For years now, the idea of the terrible stack, or the dynamic duo of
Terraform and Ansible, from this
tweet has
given me a huge amount of joy, basically anytime someone mentions either
Terraform or Ansible, which happens rather a lot. It’s not exactly
that I think that Terriform or Ansible are exactly terrible: the
configuration management problems that these pieces of software are
trying to solve are real and actually terrible, and having tools that
help regularize the problem of configuration management definitely
improve things. And yet the tools leave things wanting a bit.
Why care so much about configuration management?
Configuration matters because every application needs some kind of
configuration: a way to connect to a database (or similar), a place to
store its output, and inevitably other things, like a dependencies, or
feature flags or whatever.
And that’s the simple case.
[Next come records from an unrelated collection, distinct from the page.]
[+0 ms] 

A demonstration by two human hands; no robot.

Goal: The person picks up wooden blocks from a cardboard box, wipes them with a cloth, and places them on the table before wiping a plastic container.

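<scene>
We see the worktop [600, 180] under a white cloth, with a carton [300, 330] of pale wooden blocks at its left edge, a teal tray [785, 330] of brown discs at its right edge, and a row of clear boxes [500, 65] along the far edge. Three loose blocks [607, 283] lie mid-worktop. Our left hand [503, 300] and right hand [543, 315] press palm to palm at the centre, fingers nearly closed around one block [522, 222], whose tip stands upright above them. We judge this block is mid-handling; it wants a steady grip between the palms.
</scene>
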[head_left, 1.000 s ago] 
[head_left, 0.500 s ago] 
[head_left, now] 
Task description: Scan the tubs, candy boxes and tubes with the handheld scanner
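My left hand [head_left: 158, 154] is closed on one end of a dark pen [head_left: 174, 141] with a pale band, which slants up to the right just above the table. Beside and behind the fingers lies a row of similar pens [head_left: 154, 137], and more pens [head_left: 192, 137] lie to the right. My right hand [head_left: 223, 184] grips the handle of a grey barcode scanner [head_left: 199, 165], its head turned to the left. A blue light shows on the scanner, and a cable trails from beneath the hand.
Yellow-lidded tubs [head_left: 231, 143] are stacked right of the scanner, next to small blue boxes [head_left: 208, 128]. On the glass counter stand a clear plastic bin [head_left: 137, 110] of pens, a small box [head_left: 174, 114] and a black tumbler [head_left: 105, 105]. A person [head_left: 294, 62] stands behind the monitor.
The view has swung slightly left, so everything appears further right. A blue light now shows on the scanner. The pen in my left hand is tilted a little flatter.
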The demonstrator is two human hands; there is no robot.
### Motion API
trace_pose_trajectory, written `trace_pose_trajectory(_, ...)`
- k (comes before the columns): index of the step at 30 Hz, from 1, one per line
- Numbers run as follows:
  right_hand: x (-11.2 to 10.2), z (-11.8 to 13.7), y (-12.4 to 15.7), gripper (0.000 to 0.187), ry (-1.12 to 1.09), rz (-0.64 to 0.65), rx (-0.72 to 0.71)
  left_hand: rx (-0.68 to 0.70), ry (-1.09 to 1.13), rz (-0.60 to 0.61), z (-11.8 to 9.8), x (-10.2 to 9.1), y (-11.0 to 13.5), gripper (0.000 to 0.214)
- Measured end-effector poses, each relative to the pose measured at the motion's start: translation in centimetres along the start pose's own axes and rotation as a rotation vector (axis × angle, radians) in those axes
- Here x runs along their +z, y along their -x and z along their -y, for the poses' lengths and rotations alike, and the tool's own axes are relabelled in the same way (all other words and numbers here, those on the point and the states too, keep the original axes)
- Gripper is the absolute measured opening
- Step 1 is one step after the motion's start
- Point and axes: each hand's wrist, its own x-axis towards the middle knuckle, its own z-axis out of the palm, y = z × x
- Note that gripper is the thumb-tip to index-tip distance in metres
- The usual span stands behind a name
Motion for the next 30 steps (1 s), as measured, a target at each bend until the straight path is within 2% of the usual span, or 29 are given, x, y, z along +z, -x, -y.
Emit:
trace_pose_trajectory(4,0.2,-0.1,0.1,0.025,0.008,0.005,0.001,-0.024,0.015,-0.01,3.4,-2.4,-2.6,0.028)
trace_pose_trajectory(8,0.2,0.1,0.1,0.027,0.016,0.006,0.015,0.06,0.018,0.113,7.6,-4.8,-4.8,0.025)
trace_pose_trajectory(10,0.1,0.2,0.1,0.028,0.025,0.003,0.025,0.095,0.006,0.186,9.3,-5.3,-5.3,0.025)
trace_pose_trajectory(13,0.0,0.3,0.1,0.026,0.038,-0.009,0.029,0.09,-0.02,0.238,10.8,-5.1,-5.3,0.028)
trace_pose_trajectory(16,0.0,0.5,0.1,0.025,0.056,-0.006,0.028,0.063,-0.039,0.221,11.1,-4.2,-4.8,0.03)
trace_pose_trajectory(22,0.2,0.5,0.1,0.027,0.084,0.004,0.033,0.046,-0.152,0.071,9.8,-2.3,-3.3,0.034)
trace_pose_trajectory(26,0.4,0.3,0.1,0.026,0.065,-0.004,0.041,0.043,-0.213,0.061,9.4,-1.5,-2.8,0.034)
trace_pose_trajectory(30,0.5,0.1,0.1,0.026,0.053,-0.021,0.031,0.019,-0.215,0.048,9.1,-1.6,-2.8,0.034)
While most things are probably roughly
simple, it’s very easy to have requirements that go beyond this a bit,
and it turns out that while a development team might--but only
might--not have requirements for something that qualifies as “weird”
but every organization has something.
As a developer, configuration and deployment often matters a bunch, and
it’s pretty common to need to make changes to this area of the code.
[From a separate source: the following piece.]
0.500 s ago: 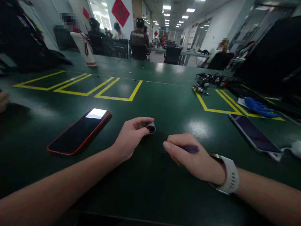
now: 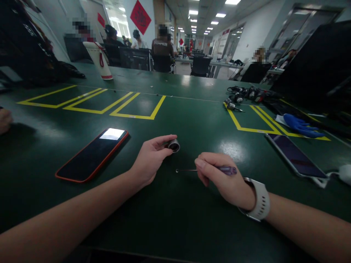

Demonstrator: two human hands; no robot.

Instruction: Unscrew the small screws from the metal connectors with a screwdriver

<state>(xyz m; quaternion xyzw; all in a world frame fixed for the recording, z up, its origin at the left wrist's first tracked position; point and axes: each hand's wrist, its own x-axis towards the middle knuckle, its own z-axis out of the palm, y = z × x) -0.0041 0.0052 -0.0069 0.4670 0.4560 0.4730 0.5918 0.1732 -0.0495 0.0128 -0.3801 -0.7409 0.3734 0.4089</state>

While it’s possible to architect things so that configuration can be
managed within an application (say), this all takes longer and isn’t
always easy to implement, and if your application requires escalated
permissions, or needs a system configuration value set then it’s easy
to get stuck.
And there’s no real way to avoid it: If you don’t have a good way to
manage configuration state, then infrastructure becomes bespoke and
fragile: this is bad. Sometimes people suggest using image-based
distribution (so called “immutable infrastructure,") but this tends to
be slow (images are large and can take a while to build,) and you still
have to capture configuration in some way.
But how did we get here?
I think I could weave a really convincing, and likely true story about
the discipline of system administration and software operations in
general and its history, but rather than go overboard, I think the
following factors are pretty important:
- computers used to be very expensive, were difficult to operate, and so
it made sense to have people who were primarily responsible for
operating them, and this role has more or less persisted forever.
- service disruptions can be very expensive, so it’s useful for
organizations to have people who are responsible for “keeping the
lights on,” and troubleshoot operational problems when things go
wrong.
- most computer systems depend on state of some kind--files on disks,
the data in databases--and managing that state can be quite delicate.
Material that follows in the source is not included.